═══ Extracted material

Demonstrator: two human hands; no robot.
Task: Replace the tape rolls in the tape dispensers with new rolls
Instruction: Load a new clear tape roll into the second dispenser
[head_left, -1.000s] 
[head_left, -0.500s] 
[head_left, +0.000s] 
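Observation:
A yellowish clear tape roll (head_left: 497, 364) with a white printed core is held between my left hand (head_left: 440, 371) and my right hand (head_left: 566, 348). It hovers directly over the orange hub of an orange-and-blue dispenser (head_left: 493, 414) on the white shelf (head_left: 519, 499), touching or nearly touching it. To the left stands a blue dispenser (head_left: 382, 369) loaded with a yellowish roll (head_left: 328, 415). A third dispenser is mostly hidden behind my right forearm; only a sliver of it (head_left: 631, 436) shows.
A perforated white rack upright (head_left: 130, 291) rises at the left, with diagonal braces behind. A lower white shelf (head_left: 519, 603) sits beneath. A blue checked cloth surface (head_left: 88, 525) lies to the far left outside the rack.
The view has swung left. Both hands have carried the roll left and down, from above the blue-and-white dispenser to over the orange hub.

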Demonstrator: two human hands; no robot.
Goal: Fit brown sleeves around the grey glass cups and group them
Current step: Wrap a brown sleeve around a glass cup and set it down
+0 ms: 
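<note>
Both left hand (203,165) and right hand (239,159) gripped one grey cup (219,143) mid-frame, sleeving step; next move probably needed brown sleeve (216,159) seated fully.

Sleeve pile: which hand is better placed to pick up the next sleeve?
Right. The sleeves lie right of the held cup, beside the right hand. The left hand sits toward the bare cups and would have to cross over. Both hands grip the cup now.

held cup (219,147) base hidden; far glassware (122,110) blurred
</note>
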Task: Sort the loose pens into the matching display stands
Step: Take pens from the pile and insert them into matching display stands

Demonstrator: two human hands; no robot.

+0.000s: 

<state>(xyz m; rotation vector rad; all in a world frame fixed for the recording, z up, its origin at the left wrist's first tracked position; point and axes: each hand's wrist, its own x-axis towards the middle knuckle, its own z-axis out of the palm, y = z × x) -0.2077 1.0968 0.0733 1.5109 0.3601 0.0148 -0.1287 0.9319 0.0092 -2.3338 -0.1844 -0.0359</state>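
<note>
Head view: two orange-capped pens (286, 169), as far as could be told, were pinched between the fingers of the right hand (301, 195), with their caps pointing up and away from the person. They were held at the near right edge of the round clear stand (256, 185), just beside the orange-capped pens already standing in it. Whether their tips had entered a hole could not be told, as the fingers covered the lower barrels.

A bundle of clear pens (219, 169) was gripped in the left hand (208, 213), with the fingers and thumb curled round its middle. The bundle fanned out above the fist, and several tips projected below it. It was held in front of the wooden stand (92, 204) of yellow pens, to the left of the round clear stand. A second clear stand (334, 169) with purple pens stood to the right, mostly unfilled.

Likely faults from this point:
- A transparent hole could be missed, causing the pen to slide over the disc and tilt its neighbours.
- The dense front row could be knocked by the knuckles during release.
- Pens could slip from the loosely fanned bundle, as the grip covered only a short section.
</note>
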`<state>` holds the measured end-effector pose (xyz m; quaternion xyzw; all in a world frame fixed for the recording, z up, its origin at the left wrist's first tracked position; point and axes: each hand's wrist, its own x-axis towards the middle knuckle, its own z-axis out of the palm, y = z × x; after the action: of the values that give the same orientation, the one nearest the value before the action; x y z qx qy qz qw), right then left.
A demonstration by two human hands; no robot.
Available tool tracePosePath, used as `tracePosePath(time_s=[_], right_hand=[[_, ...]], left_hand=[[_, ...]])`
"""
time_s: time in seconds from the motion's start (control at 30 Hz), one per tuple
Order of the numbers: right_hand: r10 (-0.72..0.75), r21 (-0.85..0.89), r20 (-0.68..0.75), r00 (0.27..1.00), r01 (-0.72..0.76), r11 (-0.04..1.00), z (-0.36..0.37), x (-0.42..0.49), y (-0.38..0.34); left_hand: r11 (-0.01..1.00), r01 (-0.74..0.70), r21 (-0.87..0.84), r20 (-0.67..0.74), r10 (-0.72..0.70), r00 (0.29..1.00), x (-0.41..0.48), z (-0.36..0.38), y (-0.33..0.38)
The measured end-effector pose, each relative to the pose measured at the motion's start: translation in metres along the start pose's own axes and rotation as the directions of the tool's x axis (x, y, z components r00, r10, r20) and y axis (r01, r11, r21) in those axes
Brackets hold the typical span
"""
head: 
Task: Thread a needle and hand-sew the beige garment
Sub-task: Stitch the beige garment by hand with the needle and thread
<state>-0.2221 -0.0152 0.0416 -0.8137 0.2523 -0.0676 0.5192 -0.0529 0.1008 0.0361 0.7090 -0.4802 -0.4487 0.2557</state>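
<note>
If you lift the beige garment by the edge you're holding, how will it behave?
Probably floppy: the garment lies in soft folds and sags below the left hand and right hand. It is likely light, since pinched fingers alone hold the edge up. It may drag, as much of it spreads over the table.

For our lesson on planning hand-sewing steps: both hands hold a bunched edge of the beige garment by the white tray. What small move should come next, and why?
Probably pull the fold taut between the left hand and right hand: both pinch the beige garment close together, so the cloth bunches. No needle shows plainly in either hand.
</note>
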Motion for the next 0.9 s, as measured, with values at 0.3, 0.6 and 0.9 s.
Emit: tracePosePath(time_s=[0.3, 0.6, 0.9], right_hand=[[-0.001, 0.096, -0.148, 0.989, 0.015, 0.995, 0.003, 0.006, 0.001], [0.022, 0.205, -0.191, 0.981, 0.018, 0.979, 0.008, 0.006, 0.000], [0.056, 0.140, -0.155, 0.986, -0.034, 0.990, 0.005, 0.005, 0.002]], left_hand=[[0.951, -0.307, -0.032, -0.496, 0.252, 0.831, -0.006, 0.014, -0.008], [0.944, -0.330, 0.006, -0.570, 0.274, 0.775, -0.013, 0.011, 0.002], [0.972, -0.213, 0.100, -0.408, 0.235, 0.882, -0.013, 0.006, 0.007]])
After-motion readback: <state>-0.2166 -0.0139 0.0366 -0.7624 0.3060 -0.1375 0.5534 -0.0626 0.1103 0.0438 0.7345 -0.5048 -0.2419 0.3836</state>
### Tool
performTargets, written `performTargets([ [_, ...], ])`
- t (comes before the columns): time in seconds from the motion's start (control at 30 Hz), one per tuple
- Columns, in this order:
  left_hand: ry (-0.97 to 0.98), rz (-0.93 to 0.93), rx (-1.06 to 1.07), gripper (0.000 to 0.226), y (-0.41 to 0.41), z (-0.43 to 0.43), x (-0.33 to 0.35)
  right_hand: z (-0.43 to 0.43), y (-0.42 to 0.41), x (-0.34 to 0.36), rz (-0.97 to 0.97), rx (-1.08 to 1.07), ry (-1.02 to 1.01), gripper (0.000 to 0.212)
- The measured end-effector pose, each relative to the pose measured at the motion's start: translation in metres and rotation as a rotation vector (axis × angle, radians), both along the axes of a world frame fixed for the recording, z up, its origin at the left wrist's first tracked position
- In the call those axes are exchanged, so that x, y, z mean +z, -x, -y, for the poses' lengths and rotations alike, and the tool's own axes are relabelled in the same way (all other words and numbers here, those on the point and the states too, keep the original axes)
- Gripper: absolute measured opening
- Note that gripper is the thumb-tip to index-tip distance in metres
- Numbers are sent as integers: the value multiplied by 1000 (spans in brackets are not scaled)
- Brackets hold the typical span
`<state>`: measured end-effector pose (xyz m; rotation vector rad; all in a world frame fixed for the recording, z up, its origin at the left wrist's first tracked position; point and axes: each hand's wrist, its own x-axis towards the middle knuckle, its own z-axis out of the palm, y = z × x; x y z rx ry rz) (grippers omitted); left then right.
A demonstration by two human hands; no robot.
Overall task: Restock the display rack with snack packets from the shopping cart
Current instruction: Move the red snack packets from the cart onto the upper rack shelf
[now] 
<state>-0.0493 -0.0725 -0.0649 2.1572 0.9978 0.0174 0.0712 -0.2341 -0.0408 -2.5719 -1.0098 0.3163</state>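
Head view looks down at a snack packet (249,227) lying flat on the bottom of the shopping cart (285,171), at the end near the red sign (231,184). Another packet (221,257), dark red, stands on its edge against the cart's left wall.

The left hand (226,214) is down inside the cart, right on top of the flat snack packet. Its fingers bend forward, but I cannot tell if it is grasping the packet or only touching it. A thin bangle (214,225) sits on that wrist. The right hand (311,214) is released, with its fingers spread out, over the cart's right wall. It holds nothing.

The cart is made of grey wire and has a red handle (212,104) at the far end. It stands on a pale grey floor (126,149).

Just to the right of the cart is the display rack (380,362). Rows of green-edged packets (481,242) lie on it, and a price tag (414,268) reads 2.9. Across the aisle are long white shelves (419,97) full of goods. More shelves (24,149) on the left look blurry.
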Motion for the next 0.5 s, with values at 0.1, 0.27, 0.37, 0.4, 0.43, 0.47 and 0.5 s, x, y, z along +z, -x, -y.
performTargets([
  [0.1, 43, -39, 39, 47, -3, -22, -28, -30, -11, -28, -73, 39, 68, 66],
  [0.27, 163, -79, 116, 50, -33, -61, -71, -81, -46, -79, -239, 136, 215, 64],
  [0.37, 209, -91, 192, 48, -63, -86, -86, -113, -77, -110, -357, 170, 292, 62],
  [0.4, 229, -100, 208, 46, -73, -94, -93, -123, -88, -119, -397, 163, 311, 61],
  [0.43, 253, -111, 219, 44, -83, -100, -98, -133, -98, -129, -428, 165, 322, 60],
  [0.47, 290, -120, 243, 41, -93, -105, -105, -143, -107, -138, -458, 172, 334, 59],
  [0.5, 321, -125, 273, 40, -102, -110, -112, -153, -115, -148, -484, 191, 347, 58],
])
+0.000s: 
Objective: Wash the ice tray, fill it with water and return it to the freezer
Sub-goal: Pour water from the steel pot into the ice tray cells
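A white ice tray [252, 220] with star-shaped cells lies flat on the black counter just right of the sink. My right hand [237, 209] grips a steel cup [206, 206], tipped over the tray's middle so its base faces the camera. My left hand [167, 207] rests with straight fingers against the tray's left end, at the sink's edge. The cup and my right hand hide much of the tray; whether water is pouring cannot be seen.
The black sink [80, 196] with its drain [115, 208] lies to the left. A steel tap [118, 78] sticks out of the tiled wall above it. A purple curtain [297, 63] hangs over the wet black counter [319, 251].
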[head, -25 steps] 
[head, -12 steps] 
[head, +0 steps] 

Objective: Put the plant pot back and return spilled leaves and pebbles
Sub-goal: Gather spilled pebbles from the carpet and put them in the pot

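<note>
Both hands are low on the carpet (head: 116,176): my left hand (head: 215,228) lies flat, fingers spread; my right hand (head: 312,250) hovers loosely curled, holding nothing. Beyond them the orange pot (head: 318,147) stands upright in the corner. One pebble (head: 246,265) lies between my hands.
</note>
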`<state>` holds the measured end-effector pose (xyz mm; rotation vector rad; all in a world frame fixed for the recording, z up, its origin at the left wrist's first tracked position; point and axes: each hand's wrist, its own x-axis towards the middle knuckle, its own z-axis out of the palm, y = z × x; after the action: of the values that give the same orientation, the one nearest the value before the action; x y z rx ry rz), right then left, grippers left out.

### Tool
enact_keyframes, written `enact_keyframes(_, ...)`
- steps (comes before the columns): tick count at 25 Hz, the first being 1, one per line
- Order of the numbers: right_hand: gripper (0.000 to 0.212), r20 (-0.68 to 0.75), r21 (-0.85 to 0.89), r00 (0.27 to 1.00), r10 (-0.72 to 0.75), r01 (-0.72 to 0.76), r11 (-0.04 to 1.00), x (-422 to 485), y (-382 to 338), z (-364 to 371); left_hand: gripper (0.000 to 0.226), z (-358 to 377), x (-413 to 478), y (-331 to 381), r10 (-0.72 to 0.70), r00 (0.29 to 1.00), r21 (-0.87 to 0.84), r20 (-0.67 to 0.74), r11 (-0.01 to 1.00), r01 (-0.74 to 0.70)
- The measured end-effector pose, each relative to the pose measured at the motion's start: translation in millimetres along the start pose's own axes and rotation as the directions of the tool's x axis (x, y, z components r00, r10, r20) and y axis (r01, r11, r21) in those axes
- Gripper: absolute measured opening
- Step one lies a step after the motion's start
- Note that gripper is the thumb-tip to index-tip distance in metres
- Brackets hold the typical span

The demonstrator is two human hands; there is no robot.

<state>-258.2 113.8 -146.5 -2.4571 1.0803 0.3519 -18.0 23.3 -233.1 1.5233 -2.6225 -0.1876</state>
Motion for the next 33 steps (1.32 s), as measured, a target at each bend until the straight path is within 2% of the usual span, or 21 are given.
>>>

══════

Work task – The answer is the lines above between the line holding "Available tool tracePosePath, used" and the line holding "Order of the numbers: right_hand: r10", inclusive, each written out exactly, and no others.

Your response –
Available tool tracePosePath, used as `tracePosePath(time_s=[_], right_hand=[[_, ...]], left_hand=[[_, ...]])`
"""
time_s: time in seconds from the motion's start (control at 30 Hz), one per tuple
Order of the numbers: right_hand: r10 (-0.72..0.75), r21 (-0.85..0.89), r20 (-0.68..0.75), r00 (0.27..1.00), r01 (-0.72..0.76), r11 (-0.04..1.00), z (-0.36..0.37), x (-0.42..0.49), y (-0.38..0.34); left_hand: r11 (-0.01..1.00), r01 (-0.74..0.70), r21 (-0.87..0.84), r20 (-0.67..0.74), r10 (-0.72..0.70), r00 (0.29..1.00), x (-0.41..0.48), z (-0.36..0.38), y (-0.33..0.38)

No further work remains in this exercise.